(Records excerpted from a collection)
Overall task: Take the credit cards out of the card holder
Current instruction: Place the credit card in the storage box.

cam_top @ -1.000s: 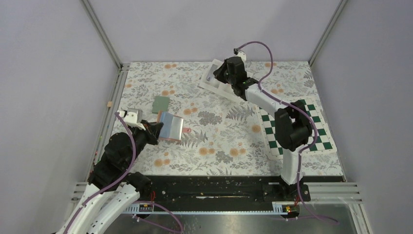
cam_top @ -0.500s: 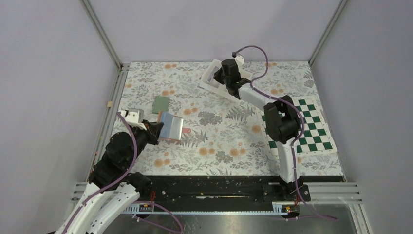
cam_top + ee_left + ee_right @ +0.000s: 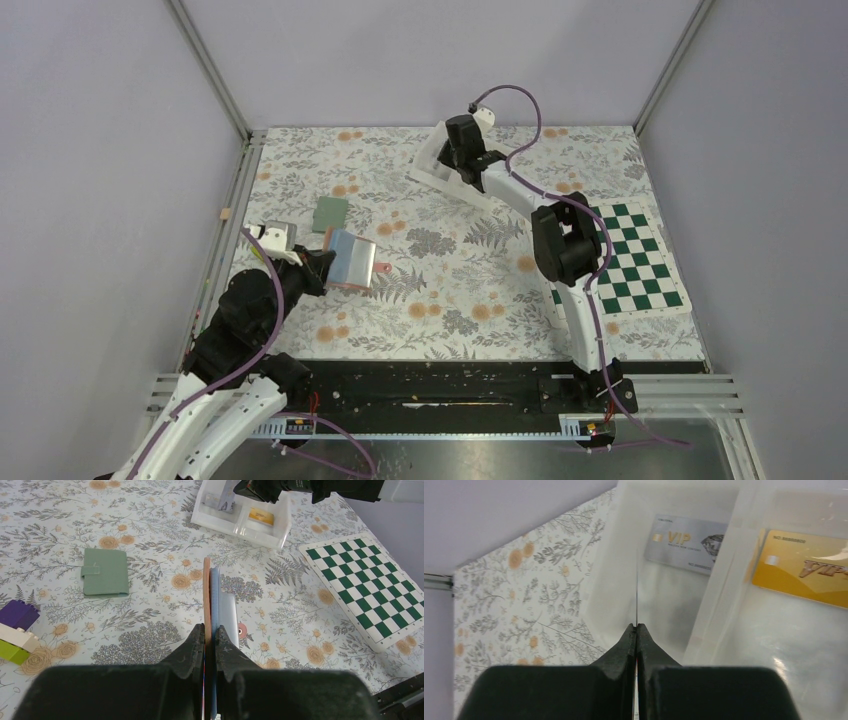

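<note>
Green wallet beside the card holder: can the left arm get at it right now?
Probably not yet. The green wallet lies flat and uncovered close by, but the left tool is shut on the card holder. It would have to let that go first.

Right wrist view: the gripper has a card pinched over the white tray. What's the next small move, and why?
Probably open the right gripper and let the card drop. It is pinched edge-on above the tray compartment where the silver card already lies, so a release there likely finishes this transfer.
</note>
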Action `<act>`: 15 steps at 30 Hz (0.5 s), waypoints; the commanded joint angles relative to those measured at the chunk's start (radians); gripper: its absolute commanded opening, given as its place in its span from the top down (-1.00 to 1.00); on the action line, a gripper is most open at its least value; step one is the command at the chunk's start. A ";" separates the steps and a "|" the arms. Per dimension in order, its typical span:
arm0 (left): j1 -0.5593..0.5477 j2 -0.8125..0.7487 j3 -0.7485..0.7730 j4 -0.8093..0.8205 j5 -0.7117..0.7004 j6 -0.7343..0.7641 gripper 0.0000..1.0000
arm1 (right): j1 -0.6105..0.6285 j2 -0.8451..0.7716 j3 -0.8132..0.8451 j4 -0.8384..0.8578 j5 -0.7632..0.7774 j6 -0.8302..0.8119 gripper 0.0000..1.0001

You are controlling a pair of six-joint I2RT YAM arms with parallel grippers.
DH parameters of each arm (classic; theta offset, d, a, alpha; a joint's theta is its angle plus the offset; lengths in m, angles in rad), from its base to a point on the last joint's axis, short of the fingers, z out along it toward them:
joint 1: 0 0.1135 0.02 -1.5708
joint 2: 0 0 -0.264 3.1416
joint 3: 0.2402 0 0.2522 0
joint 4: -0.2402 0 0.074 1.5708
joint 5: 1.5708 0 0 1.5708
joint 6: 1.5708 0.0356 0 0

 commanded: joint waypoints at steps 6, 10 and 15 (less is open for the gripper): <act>-0.004 0.009 0.016 0.050 -0.018 0.011 1.00 | -0.004 -0.012 0.058 -0.201 0.063 -0.177 1.00; -0.003 0.005 0.015 0.050 -0.015 0.010 1.00 | -0.004 -0.042 0.024 -0.225 0.085 -0.245 1.00; -0.004 0.003 0.016 0.050 -0.015 0.010 1.00 | -0.003 -0.083 -0.018 -0.234 0.098 -0.296 1.00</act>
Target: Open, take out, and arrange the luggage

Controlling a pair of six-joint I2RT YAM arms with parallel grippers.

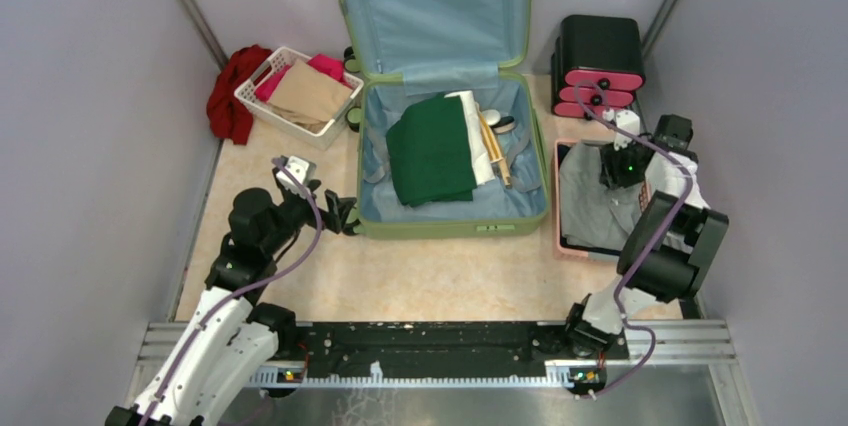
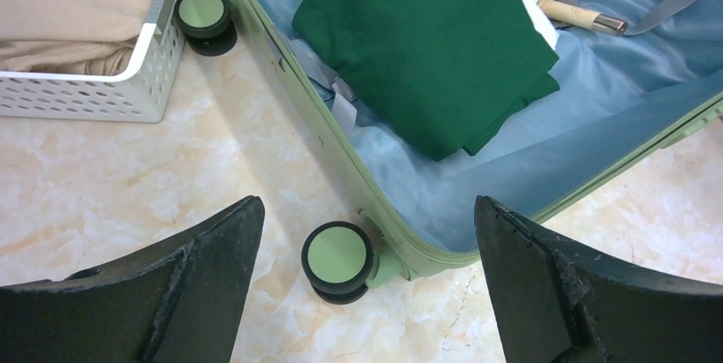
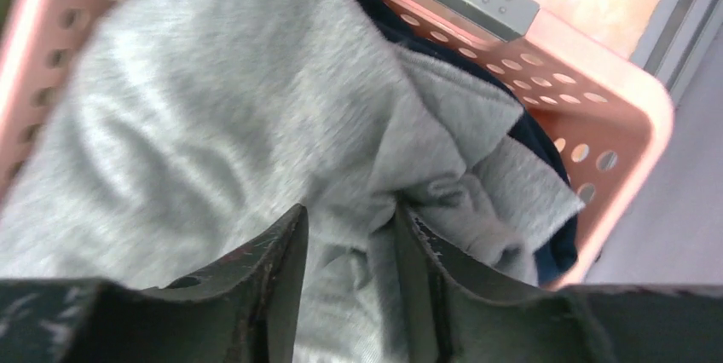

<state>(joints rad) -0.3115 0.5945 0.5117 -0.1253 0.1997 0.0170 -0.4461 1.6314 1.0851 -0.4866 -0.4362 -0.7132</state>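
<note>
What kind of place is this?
Probably a robot test booth: plain grey walls box in a marble-look tabletop, two arms are bolted to a metal rail, and an open suitcase sits between clothes baskets.

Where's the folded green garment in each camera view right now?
Top external: green garment center, inside the open luggage.
Left wrist: upper middle, on the blue lining.
Right wrist: not in view.
Shared landmark: white basket, left of the luggage in top and left-wrist views.
</note>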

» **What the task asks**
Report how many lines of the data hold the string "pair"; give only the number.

» **Your response**
2